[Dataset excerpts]
%%

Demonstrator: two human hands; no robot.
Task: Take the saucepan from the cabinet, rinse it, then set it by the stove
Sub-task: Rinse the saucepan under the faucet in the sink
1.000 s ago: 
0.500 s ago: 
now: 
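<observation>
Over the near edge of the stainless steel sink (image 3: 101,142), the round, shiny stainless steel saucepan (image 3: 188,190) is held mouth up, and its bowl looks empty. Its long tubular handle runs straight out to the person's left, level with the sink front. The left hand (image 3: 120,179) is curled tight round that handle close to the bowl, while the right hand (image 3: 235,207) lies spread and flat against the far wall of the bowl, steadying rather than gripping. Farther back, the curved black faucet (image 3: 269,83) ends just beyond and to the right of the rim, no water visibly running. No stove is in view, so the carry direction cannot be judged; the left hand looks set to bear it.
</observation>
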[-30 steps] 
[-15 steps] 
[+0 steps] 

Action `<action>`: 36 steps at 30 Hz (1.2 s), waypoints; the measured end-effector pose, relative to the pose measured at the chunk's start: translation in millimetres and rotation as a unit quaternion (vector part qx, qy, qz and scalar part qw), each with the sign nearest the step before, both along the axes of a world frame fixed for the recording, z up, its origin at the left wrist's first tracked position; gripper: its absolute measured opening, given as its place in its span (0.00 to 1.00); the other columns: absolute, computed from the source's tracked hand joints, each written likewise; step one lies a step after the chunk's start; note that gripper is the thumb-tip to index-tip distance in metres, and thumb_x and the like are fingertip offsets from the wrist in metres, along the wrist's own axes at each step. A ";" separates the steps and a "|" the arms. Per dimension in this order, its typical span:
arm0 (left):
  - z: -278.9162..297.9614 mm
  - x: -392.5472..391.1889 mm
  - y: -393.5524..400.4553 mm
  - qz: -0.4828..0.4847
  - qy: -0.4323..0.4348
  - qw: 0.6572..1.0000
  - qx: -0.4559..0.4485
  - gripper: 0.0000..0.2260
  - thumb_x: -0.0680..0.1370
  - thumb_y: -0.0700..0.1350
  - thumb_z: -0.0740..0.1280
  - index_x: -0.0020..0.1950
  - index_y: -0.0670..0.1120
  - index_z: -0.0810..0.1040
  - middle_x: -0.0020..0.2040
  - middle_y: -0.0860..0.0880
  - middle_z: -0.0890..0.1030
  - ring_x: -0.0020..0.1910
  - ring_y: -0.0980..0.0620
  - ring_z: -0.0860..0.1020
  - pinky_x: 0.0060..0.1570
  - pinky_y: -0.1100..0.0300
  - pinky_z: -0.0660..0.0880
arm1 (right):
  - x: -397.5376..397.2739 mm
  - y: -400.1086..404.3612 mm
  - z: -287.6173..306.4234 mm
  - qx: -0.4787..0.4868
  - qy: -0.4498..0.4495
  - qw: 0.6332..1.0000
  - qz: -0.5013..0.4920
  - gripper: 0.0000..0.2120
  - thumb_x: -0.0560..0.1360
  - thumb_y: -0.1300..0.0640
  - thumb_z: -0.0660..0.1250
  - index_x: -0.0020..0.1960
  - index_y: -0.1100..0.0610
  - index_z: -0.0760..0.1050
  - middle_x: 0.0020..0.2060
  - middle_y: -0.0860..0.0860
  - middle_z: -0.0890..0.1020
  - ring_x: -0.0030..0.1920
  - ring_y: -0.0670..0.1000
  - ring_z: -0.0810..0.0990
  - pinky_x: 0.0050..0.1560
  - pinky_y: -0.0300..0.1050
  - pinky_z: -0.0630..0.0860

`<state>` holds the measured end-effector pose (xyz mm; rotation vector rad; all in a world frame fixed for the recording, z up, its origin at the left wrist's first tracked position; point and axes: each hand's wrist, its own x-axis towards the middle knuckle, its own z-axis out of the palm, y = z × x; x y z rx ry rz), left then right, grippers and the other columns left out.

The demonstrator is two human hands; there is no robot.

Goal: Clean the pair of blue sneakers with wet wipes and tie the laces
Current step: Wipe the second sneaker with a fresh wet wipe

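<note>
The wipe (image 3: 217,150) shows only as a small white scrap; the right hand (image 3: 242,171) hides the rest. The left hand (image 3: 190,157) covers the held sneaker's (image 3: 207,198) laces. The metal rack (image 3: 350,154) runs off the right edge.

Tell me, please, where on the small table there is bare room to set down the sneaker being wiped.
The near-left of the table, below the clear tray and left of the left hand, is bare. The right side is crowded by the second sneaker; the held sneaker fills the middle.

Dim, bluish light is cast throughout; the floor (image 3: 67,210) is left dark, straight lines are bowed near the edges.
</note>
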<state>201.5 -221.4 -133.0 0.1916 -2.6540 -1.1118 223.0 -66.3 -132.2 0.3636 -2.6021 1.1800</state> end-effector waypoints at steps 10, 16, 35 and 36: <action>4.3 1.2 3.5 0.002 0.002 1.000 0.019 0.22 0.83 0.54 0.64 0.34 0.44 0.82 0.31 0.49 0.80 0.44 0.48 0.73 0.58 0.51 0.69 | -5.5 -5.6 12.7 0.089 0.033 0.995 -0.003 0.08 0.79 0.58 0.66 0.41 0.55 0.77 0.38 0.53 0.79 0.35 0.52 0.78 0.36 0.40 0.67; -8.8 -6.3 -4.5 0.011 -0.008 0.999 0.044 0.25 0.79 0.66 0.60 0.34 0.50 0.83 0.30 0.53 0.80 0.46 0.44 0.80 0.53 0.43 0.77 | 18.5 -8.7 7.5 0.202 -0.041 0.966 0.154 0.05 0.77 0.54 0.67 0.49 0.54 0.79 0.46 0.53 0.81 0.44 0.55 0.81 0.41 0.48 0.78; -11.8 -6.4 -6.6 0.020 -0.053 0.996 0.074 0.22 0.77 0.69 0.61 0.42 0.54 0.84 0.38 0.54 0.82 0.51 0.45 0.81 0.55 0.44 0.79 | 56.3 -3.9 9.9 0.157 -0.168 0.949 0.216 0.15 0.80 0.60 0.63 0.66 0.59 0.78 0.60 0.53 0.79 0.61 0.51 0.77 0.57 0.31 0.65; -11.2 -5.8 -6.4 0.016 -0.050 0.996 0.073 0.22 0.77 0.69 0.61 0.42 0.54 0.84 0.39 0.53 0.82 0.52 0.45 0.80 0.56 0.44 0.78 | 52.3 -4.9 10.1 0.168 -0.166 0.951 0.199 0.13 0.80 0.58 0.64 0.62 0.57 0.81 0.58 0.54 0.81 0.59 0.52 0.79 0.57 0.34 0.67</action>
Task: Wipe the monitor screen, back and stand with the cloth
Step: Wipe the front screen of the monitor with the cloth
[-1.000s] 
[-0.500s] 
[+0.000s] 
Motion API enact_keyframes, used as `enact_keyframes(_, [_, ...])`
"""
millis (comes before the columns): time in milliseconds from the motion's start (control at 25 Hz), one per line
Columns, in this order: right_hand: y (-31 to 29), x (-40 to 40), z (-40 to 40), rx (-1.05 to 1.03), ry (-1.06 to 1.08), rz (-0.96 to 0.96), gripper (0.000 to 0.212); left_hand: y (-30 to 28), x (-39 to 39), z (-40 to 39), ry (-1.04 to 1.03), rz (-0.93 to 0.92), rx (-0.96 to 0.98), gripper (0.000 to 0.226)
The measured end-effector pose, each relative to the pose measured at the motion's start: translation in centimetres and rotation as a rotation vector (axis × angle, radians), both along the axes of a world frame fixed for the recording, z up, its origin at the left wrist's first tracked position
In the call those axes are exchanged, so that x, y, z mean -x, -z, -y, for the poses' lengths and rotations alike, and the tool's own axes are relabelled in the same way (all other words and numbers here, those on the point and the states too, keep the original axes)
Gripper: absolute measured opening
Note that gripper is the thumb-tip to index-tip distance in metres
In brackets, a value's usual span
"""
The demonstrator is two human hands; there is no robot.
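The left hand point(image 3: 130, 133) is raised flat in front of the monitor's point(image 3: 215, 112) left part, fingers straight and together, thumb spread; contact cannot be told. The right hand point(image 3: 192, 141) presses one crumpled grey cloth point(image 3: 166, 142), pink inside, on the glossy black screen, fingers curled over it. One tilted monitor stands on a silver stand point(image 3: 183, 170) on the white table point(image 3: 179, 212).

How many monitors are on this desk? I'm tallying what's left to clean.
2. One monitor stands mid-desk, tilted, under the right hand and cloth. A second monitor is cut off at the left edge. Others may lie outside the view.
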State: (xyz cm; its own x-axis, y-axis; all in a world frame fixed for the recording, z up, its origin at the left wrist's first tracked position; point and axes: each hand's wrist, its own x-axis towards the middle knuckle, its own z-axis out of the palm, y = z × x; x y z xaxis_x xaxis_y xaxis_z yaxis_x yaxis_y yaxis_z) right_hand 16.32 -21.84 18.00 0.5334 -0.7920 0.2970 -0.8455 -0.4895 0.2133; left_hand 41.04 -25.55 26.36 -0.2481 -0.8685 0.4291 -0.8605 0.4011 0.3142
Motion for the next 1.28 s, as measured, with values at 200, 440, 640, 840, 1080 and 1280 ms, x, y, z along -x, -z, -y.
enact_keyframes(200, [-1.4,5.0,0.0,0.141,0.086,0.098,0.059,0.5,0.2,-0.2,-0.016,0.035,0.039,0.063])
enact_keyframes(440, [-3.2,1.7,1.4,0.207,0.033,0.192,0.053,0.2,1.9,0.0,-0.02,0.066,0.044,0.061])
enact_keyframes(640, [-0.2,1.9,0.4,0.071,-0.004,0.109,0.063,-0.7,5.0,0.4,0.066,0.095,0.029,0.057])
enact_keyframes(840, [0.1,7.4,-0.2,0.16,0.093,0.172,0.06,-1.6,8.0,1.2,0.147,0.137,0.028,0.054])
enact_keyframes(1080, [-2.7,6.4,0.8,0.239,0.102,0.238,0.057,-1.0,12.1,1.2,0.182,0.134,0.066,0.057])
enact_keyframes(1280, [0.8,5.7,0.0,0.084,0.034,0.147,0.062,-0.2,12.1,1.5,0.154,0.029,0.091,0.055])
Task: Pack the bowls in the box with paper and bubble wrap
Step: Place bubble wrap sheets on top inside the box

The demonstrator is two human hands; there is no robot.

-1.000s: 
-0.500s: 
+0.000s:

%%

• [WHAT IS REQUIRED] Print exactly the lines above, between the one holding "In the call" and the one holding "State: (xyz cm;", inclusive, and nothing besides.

• [SOLUTION TO THE EXERCISE]
In the call those axes are exchanged, so that x, y, z mean -x, -z, -y, for the poses' lengths and rotations alike, and the tool's own axes are relabelled in the same way (all other words and numbers here, those on the point and the states too, keep the original axes)
Gripper: absolute measured opening
Note that gripper is the thumb-tip to index-tip distance in metres
In brackets, a value's usual span
"""
The demonstrator is two human hands; there is no robot.
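The left hand point(image 3: 130, 133) is raised flat in front of the monitor's point(image 3: 215, 112) left part, fingers straight and together, thumb spread; contact cannot be told. The right hand point(image 3: 192, 141) presses one crumpled grey cloth point(image 3: 166, 142), pink inside, on the glossy black screen, fingers curled over it. One tilted monitor stands on a silver stand point(image 3: 183, 170) on the white table point(image 3: 179, 212).

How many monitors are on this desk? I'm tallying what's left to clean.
2. One monitor stands mid-desk, tilted, under the right hand and cloth. A second monitor is cut off at the left edge. Others may lie outside the view.
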State: (xyz cm; its own x-axis, y-axis; all in a world frame fixed for the recording, z up, its origin at the left wrist's first tracked position; point and axes: each hand's wrist, its own x-axis towards the middle knuckle, its own z-axis out of the palm, y = z × x; x y z xaxis_x xaxis_y xaxis_z yaxis_x yaxis_y yaxis_z) right_hand 16.32 -21.84 18.00 0.5334 -0.7920 0.2970 -0.8455 -0.4895 0.2133; left_hand 41.04 -25.55 26.36 -0.2481 -0.8685 0.4291 -0.8605 0.4011 0.3142

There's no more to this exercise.